President Donald Trump's event will be broadcast on NBC and moderated by Savannah Guthrie, whose husband, Michael Feldman, previously served as Al Gore's chief of staff during the 2000 presidential campaign. He has contributed tens of thousands of dollars to Democratic candidates since 2005, according to campaign finance records.
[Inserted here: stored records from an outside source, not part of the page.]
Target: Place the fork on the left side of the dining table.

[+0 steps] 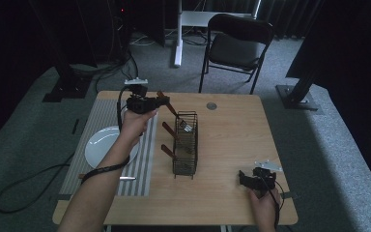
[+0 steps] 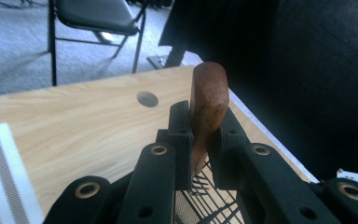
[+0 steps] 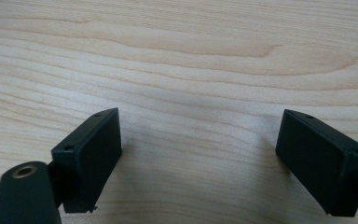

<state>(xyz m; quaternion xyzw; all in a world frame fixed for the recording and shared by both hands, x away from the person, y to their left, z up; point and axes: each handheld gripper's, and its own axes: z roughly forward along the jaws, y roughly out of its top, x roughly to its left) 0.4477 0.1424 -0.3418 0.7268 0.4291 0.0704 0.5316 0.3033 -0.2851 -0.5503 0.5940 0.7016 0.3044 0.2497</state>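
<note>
My left gripper is held over the far left part of the table, shut on the brown wooden handle of a fork. The fork slants down to the right, and its metal tines are at the top of a black wire basket. In the left gripper view the handle stands pinched between the two pads, with the basket's wire below. Two more wooden-handled utensils lean out of the basket's left side. My right gripper rests near the front right corner, open with bare table between its jaws.
A white plate lies on a grey striped placemat at the left, with a knife near the mat's front edge. A round hole marks the table's far side. A black chair stands behind the table.
</note>
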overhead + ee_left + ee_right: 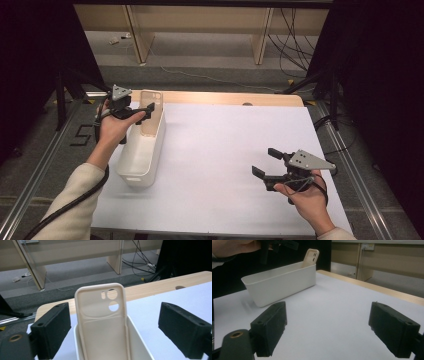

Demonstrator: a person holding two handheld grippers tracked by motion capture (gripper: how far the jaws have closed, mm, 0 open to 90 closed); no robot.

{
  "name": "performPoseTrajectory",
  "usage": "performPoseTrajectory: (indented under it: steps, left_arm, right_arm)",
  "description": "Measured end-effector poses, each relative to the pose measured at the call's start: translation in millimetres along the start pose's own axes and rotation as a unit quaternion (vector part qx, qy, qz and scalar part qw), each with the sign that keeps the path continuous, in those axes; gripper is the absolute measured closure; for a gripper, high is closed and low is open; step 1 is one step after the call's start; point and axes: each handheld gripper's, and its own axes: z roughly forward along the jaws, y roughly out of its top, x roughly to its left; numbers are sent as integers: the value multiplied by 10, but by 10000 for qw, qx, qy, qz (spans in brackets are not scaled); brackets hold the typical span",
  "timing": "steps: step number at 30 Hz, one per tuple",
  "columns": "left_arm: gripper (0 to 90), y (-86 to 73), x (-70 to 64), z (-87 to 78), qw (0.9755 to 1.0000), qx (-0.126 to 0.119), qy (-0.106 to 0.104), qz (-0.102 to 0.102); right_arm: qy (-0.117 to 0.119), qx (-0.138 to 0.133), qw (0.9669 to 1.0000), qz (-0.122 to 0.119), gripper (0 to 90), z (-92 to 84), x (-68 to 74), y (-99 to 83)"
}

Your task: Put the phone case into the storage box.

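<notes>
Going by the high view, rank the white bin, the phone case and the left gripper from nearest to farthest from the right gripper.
From the right gripper:
1. White bin, left on the table, its near end closest.
2. Phone case, standing up at the bin's far end.
3. Left gripper, at the case; these two are nearly too close to call.

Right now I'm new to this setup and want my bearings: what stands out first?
A beige phone case stands propped upright in the far end of a white bin at the table's left. The left gripper hangs open just over it; the right gripper is open above bare white tabletop.
</notes>
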Motion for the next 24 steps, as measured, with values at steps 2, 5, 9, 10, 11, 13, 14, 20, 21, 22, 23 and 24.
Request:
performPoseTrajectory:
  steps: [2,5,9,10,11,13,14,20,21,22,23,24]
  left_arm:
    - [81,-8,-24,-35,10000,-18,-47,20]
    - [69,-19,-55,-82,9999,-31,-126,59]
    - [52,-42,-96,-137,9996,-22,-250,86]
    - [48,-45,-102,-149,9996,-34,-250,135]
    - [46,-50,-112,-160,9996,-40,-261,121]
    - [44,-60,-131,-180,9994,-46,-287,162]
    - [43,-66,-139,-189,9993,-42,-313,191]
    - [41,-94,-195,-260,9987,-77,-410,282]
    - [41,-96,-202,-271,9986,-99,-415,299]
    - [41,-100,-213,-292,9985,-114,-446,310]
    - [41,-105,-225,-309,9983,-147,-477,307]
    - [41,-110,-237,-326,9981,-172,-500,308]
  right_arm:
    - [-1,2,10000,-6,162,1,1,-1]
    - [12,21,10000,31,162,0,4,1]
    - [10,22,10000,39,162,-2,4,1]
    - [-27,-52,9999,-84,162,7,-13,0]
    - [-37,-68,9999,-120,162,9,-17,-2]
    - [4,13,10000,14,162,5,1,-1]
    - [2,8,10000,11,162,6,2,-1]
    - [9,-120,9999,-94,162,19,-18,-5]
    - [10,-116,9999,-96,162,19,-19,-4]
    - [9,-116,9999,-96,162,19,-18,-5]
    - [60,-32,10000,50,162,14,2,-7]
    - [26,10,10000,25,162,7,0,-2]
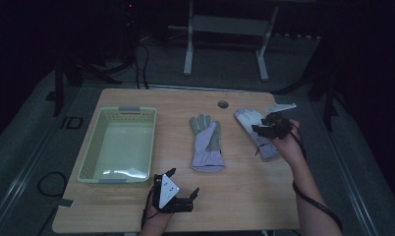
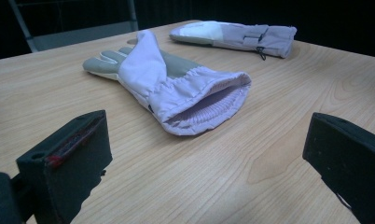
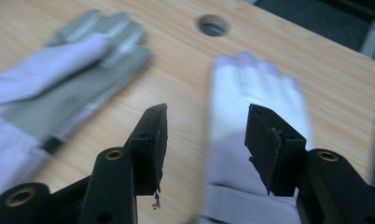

Feldman went on to start a consulting firm, the Glover Park Group, with a number of former Democratic aides. Among other projects, the firm led the public-relations campaign for Gore's 2006 climate change film, An Inconvenient Truth. The group is frequently cited in the pages of THE POLITICO, a Virginia-based gossip blog for lobbyists.
Earlier this month, NBC News hosted a town hall event with Joe Biden in which the former VP fielded questions from "undecided" voters. It was probably an honest mistake that two of the "undecided" guests had already declared their support for Biden during a separate appearance on MSNBC, the network's sister channel. One of the voters wrongly identified as "undecided," a Florida lawyer named Peter Gonzalez, said he was "very unequivocal" about his support for Biden in conversations with NBC producers.
.@NBCNews featured a pair of "undecided" voters during a network town hall earlier this week who had previously declared their support for Democratic nominee @JoeBiden on the network's sister channel, @MSNBC.
via @CAndersonMO and @DavidRutz pic.twitter.com/gKW1Sh3bb5
— Free Beacon (@FreeBeacon) October 6, 2020
Oddly enough, ABC News, the network hosting Thursday night's town hall event with Biden, has similarly struggled to find participants who are actually "uncommitted" voters, rather than anti-Trump activists. Probably an honest mistake as well.
The Biden town hall will be moderated by George Stephanopoulos, who previously served as White House communications director under Bill Clinton. Stephanopoulos came under fire in 2015 following a Washington Free Beacon report on his personal donations to the Clinton Foundation totaling $75,000. The embattled host was forced to apologize for failing to disclose these donations during his own reporting on the controversial charity.
The dueling town hall events are a consequence of the candidates' inability to agree on an acceptable format for a second presidential debate. Because the Biden event on ABC was scheduled first, a number of professional journalists were angry at NBC for scheduling a competing town hall with Trump. According to New York Times media columnist Ben Smith, there is "enormous pressure on NBC now to make this thing a nightmare for Trump."